A left-hander like his father before him, Logan decided there was too much wear and tear in pitching and concentrated on his hitting.

He smashed six homers as a junior and eight more as a senior at South Medford High, where he played first base until making the move to the outfield midway through his senior year.

Since he was 8 years old, Boyd has been friends with Tyler Heil. Both wanted to attend college together, but things got a little tougher when Heil went to Reno for his senior year of high school. That's where Heil, one of Boyd's three roommates, found out about CSM. It wasn't long before Boyd found out about the Bulldogs too through their Web site.

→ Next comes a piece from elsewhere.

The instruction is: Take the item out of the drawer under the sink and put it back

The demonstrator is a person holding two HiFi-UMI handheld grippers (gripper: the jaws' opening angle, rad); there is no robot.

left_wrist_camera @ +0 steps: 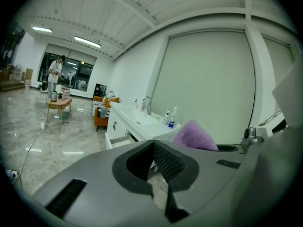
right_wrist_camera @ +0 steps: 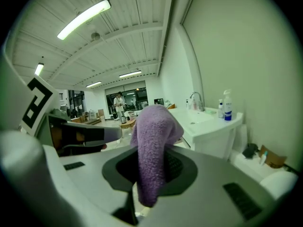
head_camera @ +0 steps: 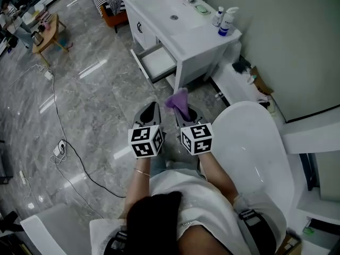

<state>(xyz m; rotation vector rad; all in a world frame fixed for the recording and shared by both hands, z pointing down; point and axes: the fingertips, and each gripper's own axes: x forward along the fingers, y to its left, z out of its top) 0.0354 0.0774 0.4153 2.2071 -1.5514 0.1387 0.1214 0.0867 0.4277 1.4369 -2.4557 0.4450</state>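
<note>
A grey marble floor fills most of the head view, seen from above. At the top stands a white counter with a sink set into it, placed against a pale wall. Under the counter, a white drawer is pulled open toward the floor, and its inside looks bare.

The person stands a little back from the counter and holds both tools out toward it, side by side. The left tongs are closed, pad against pad, with nothing between them. The right tongs are clamped narrowly on a purple cloth. The cloth stands up out of the jaws in a soft fold and hangs below them, in the air, well short of the drawer. Two small pump bottles stand at the counter's right end.
</note>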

"I instantly fell in love with the field, the tradition they have here," Boyd said. "It just felt right for me."

At CSM he gets to play baseball from August through June, and whenever he's not on the baseball field practicing he's lifting weights to add more power to his swing.

"If you saw the one he hit on Saturday, he doesn't need any more," Williams said. "The one he hit on Saturday was as big a blast as we've seen around here in a long time, going back to the Mike Mooney and Scott Kirby days, when balls left the park and there was no doubt about it."

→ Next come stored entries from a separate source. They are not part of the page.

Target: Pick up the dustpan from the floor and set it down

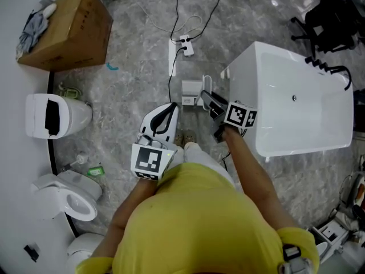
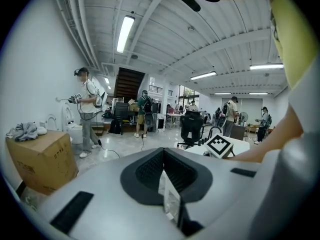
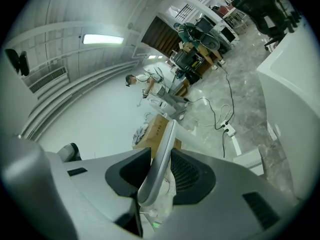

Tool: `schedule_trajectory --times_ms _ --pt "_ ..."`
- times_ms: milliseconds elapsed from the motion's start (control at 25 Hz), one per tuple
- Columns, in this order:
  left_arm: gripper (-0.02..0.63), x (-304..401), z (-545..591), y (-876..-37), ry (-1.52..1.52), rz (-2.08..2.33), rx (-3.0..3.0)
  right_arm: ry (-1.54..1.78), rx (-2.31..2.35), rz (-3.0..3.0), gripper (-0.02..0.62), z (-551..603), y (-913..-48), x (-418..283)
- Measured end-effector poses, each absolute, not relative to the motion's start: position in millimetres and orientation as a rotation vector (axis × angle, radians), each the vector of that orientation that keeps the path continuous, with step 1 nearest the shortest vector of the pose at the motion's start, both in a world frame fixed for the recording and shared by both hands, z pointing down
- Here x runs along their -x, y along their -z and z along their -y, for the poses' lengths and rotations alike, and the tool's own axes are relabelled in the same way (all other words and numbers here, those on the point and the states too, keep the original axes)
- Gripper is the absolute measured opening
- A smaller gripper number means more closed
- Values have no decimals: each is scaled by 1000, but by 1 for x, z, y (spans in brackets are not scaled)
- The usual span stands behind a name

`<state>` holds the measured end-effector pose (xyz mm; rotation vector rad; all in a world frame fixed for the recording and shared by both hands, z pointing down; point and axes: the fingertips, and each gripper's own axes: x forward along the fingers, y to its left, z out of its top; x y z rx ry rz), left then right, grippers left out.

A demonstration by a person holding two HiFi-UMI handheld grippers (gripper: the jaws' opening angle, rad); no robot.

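Now the right tool (image 1: pixel 208 99) is clenched on the dustpan's handle (image 3: pixel 159 171); the right gripper view shows that pale curved bar pinched between the two dark pads. From the head view, the dustpan (image 1: pixel 191 90) sits at twelve o'clock from the person, low over the grey marbled floor (image 1: pixel 131 84), though it's not clear whether it touches down. The white bathtub (image 1: pixel 302 96) stands just beside it at two o'clock, and the power strip (image 1: pixel 185 41) lies beyond at twelve. Meanwhile the left tool (image 1: pixel 170 108) hangs at eleven o'clock, clenched on nothing, pads together. A cardboard box (image 1: pixel 68 30) waits far off at ten o'clock.
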<state>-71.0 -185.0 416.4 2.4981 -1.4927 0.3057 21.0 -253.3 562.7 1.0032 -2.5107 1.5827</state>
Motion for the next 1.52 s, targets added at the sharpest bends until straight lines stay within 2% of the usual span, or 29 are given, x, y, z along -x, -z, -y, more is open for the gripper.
schedule_trajectory --times_ms 320,680,920,1080,1240,1480,1520 --pt "-2 74 181 -419 -314 1497 -2488 -1575 -1037 2375 135 243 -611 -34" --pt "-2 73 174 -419 -302 1473 -2503 -1591 -1110 2355 133 242 -615 -44" --pt "-2 65 167 -415 -286 1458 -2529 -1498 -1158 2316 186 238 -610 -58" --pt "-2 56 167 -411 -272 1440 -2550 -1468 -1212 2308 182 230 -602 -72" --pt "-2 45 169 -404 -252 1410 -2589 -1427 -1277 2342 148 225 -584 -84" --pt "-2 26 177 -389 -220 1391 -2654 -1151 -1470 2445 14 229 -518 -109" --pt "-2 24 180 -385 -212 1396 -2667 -1077 -1496 2464 12 230 -502 -112"
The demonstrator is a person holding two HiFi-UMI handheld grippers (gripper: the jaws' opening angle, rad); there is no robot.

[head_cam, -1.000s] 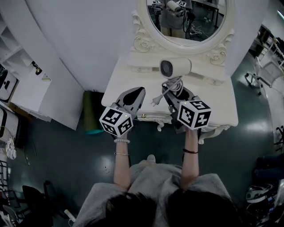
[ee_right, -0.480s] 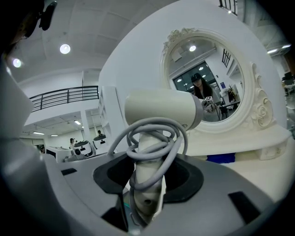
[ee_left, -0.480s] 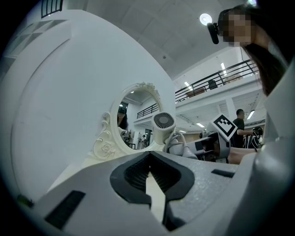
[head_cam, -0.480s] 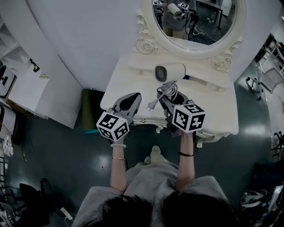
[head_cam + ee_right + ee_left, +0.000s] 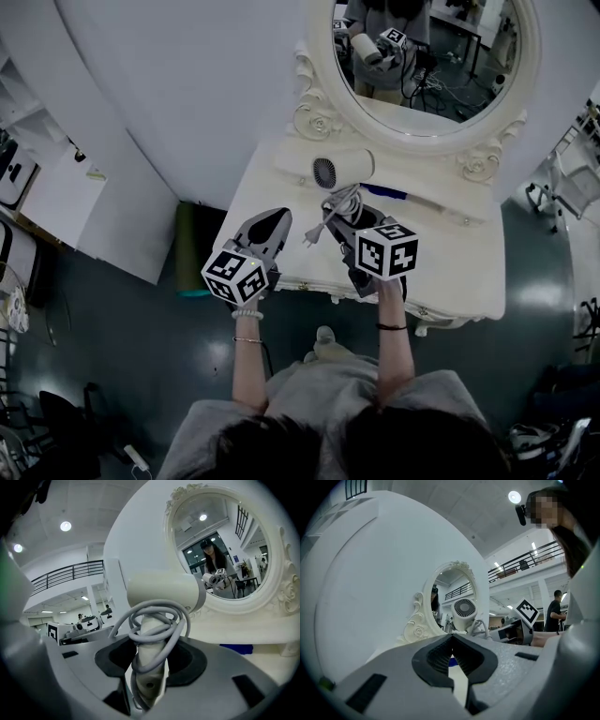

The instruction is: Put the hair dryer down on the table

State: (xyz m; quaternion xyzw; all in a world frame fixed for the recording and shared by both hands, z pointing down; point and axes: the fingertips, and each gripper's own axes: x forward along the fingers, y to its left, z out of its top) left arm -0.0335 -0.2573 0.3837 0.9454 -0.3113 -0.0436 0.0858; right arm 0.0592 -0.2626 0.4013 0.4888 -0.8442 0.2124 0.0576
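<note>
Left gripper: the left gripper [image 5: 269,223] has its jaws together on nothing. It sits level with the right gripper and off to that gripper's left, over the front edge of the desk [image 5: 452,255].
Right gripper: the right gripper [image 5: 362,221] is clamped on the handle of the hair dryer [image 5: 343,172], with the handle lying along the jaws.
Cord: the grey cord [image 5: 343,199] is looped round the handle just past the right gripper's tips. Its plug [image 5: 308,241] hangs loose between the two grippers.
Hair dryer: the barrel lies crosswise beyond the right gripper's tips, with its rear grille towards the left gripper. It is over the back of the desk, short of the oval mirror [image 5: 441,80]. Whether any part rests on the desk cannot be told.
Beyond: a small blue item [image 5: 386,191] lies just to the right of the barrel, too small to name.
Step in hand: the dryer looks carried to its spot and still gripped, so the put-down seems not yet done.
Next move: lowering it until barrel and handle bear on the desk calls for bare desk clear of the blue item. The jaws should part only once it lies steady, and the trailing plug should stay out from under it.
Change from a second ago: the grip is the same and the left gripper's jaws are together as before. Both grippers and the dryer sit a little further left and lower in the head view, which now takes in more of the mirror. That may be the head turning more than the dryer travelling.
</note>
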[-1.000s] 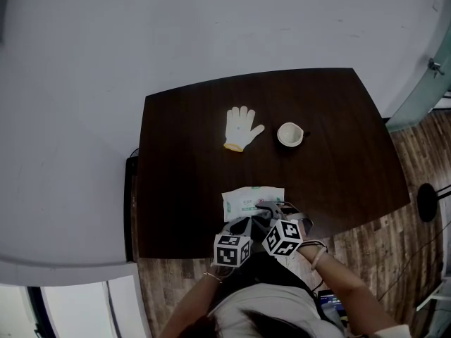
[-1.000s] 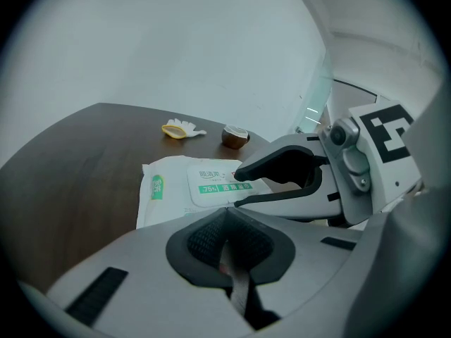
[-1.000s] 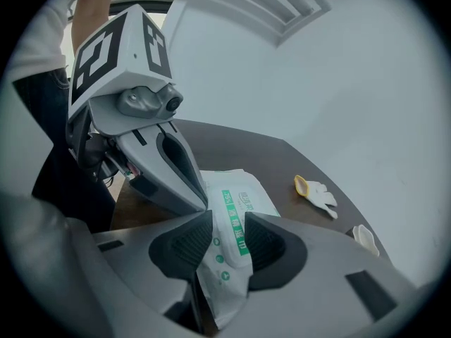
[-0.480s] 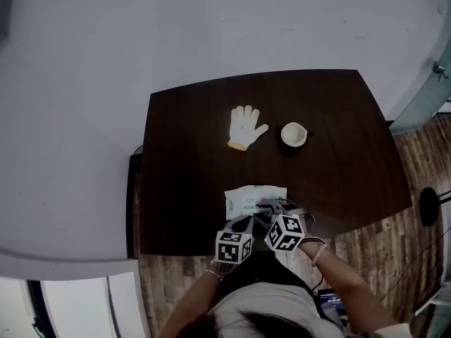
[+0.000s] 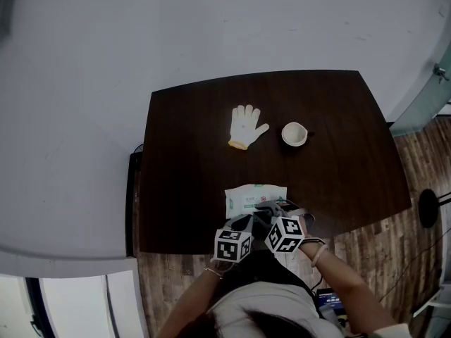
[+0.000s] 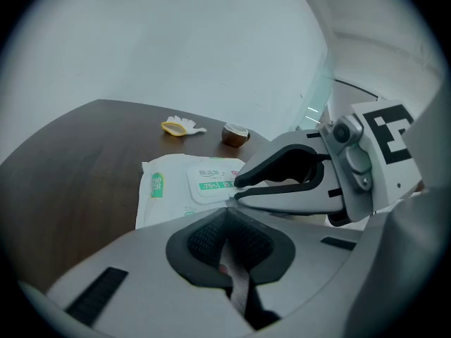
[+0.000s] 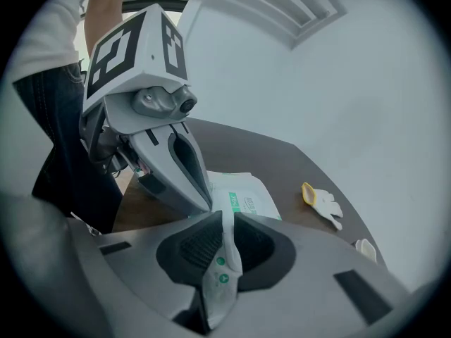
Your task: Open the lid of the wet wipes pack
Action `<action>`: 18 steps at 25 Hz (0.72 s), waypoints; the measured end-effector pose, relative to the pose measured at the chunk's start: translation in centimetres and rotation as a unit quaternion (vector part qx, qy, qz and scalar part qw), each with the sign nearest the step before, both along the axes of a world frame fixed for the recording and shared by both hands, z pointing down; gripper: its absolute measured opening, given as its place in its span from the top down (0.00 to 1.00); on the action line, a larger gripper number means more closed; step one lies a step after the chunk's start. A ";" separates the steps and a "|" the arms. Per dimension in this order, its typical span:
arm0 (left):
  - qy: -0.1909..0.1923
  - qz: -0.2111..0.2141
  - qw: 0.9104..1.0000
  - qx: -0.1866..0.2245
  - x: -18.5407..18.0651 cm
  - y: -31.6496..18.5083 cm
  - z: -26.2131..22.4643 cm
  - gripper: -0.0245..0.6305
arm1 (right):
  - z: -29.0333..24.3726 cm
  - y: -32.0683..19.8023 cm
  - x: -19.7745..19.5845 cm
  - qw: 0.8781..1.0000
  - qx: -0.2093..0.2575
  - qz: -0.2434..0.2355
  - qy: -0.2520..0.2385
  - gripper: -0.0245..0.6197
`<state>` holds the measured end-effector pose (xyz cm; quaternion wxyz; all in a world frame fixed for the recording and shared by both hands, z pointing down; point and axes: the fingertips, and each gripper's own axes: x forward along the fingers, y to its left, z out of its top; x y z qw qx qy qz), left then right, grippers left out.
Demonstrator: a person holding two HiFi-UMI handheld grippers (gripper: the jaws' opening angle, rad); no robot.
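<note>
The white wet wipes pack lies flat near the table's front edge, its lid down. My left gripper sits at the pack's near edge, and its pads are shut on a thin strip of the film. My right gripper comes in beside it from the right. Its jaws are closing, and the pack's sealed edge stands pinched between them. In the left gripper view, the right gripper reaches over the pack's right side.
A white work glove and a small white cup lie further back on the dark wooden table. The person stands at the table's front edge. Wood floor lies to the right.
The head view shifted slightly at first. Both grippers stay at the pack's near edge, and the pack has not moved.
</note>
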<state>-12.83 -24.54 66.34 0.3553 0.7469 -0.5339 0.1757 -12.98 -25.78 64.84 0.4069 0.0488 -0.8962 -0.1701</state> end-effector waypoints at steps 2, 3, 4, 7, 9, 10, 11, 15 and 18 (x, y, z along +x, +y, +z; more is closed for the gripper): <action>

In Saturday's ridiculous 24-6 win over Hartnell, Boyd hit a third-inning grand slam that never got higher than 18 feet off the ground.

The line drive cleared the fence before the first baseman could turn his head around.

But that home run only tied Boyd for the state lead. It was the two-run jack in the fifth that put him ahead, a blast that disappeared three quarters up the eucalyptus trees in dead center.

Over an eight-day span that included four games, Boyd exploded to go 11-for-17 with four home runs and 14 RBIs, upping his average to .425 for the season.

"He's a real special talent, and he's really in a groove right now," Williams said. "When he gets into this kind of groove, it's something to watch."

Capable of playing all of the outfield positions, the physical side of the game was not what kept Boyd from making the jump to a Division I program out of high school. His strength is evident. Boyd admits it's a different aspect of his game that needed to be refined.

"Most of it was just mental for me, because physically I'm a big, strong guy naturally," Boyd said. "Mainly it was just getting over that mental hump, staying confident when things are going well and just having that upbeat attitude thinking every day that you're the best."

Boyd has proven he can now handle the ups and downs that come with playing baseball. That's why colleges like Oregon State and Fresno State have come calling, and who knows what will happen come the MLB Amateur Draft in June.

"I'm really in no hurry to make a decision," said Boyd, who got nibbles from D-II colleges out of South Medford and is now a bonafide D-I talent. "I'm just concentrating on CSM baseball, helping our team win another Coast Conference title and hopefully moving on in the state tournament."

"You wish you had more guys like that," said Williams, who mentioned intangibles like work ethic, grades, leadership and maturity.

The one thing his coach left off was power, because with Boyd, that's now a proven tangible.